Activity -> Find every line in the entries that holds the string "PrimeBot" and report it.

Data for this exercise ->
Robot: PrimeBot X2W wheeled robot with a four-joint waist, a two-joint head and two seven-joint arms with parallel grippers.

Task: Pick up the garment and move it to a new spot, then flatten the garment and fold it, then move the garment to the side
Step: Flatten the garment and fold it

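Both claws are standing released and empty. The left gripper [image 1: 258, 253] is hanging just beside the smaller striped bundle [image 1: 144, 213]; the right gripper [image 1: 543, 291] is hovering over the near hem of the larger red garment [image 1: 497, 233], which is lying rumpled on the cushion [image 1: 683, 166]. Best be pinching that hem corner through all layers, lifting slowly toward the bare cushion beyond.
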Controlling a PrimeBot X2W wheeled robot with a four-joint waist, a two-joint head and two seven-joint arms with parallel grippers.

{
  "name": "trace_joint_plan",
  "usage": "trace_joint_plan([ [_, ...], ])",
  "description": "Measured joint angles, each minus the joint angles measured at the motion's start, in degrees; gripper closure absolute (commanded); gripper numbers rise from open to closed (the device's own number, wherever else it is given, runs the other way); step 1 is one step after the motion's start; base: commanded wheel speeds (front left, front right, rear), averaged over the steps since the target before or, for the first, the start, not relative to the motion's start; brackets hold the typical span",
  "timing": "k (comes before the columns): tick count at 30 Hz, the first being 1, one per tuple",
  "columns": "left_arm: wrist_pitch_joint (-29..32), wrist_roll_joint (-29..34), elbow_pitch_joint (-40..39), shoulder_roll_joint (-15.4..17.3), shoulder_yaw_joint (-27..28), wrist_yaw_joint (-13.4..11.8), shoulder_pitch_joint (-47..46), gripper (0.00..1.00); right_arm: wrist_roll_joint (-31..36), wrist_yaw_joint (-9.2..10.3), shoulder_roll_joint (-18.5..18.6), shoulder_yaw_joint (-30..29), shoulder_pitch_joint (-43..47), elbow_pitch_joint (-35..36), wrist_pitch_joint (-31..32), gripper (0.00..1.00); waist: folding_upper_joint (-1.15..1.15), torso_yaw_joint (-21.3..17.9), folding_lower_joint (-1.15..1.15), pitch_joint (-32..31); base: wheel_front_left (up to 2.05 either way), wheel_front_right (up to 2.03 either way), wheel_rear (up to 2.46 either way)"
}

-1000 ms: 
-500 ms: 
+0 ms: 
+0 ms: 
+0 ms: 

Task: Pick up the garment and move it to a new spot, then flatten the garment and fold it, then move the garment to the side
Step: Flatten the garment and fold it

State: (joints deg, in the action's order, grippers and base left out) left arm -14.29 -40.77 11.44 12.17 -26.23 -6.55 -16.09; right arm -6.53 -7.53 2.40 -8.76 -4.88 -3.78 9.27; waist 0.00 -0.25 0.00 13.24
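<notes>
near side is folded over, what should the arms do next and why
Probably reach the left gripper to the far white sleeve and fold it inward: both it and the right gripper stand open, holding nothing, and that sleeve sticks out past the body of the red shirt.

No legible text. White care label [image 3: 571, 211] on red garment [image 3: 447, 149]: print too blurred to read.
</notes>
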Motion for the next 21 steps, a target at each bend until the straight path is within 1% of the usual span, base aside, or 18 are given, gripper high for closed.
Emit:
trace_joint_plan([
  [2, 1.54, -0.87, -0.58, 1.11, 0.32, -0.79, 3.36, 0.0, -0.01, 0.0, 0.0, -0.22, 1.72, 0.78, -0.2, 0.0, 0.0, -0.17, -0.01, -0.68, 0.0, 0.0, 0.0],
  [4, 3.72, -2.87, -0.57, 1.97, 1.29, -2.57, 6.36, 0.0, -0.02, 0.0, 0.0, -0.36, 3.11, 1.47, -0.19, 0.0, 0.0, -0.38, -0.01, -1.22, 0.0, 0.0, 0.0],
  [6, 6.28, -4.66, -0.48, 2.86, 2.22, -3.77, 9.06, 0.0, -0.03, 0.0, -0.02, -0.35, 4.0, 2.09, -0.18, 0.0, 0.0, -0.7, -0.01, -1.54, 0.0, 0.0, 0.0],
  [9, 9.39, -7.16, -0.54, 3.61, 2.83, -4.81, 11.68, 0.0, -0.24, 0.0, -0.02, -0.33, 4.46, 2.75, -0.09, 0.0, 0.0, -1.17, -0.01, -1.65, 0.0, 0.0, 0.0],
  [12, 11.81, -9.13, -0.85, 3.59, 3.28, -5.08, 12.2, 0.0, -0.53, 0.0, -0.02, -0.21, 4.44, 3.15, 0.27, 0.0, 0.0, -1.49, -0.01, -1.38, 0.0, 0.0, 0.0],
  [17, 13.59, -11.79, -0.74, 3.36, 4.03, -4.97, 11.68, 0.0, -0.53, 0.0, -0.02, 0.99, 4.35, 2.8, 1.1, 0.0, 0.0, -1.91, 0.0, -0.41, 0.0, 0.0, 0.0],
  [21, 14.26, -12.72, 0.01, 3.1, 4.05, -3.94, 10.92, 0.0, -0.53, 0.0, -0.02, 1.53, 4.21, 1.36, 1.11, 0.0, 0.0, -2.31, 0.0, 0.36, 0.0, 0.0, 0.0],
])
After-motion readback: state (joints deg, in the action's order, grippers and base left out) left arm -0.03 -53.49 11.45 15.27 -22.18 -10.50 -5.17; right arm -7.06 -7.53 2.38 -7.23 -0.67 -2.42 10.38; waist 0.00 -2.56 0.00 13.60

Response to the task ->
Robot: PrimeBot X2W wheeled robot with a four-joint waist, a two-joint head and two seven-joint arms with parallel grippers.
Controlling a PrimeBot X2W wheeled robot with a four-joint waist, a two-joint head and two seven-joint arms with parallel grippers.

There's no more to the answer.